Con no menos compulsión que los adictos a estos jueguecitos que reducen el mundo y el ocio a las pulgadas de una pantalla, Rajoy se afana por completar los cromos que le faltan en su álbum para ser presi, que mola mucho y se puede fardar mogollón con los colegas. Fardar no, lo siguiente. Lo siguiente porque sin ser muy, lo que se dice muy inteligente, ni poseer un catálogo lo que se dice un amplio catálogo de habilidades sociales, quizá siga siendo el sheriff del poblado hispano.

En las primeras operaciones en las Cortes, Rajoy no ha demostrado gran exquisitez a la hora de buscar apoyos, pues los pactos con quienes quieren romper el tablero no parecen muy adecuados si se trata de poner en orden las fichas para poder empezar la partida. Hay actitudes en las que la pulcritud es síntoma de dignidad, pues su exigencia impide infecciones en los órganos vitales de la ética.

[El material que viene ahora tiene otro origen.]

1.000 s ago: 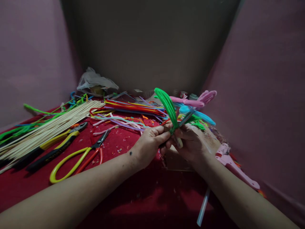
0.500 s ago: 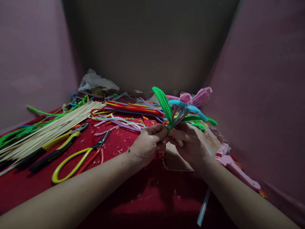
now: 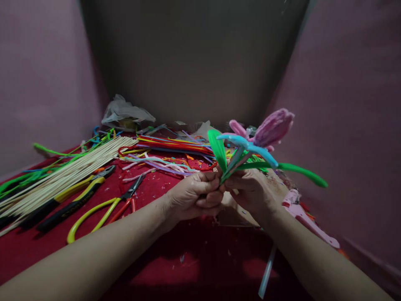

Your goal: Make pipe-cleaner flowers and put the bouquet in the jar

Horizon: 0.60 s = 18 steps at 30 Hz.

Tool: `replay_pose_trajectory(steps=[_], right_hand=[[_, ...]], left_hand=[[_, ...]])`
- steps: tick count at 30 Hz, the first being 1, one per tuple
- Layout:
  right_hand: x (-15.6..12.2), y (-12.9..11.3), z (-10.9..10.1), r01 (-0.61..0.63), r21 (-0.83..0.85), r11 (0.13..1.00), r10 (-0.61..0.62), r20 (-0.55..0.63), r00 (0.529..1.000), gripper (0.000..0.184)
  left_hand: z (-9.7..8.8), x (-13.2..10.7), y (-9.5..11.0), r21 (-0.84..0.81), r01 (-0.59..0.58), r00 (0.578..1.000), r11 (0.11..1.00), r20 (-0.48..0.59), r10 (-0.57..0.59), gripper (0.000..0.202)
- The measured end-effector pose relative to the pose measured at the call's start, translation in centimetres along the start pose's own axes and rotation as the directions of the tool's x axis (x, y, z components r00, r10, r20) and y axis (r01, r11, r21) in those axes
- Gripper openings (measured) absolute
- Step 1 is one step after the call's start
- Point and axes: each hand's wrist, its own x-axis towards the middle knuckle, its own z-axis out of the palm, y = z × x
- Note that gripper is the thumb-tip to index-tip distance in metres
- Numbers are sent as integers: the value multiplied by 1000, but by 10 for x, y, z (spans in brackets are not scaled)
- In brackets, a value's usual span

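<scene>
I have my left hand [image 3: 194, 196] and right hand [image 3: 250, 192] both clamped on the stem of the pipe-cleaner flower [image 3: 248, 145], which rises just above them, tilted right, over the red tabletop [image 3: 156, 259].

On the red cloth worktop [image 3: 188, 267], thin wooden skewers [image 3: 72, 167] lie along the left edge, with yellow-and-black pliers [image 3: 75, 196] before them. Coloured pipe cleaners [image 3: 172, 146] lie at the back edge and a pink glue gun [image 3: 307, 217] at the right edge. The pink, blue and green pipe-cleaner flower [image 3: 247, 146] is above the middle.
</scene>
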Motion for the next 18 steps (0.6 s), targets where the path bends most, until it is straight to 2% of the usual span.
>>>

Pero la dignidad no vive sus mejores momentos. Las ideologías y el apego al poder y sus anexos se esfuerzan por tomar decisiones de orden práctico e interesado, siempre, eso sí, bajo la inmaculada presentación de un lujoso papel de regalo. Bombas éticas en envases de pastelería.

Para contrarrestar esta corriente, o como consecuencia de ella, los políticos proclaman que dignifican todo: una fosa de represaliados, una cabalgata variopinta o una romería de mineros.

Dignificar es creer que la dignidad se regala, y eso es una ofensa para todo ser humano que es digno (cuando se es) sin que nadie se lo recuerde. Dentro de poco dignificarán a los Pokémon. Tiempo.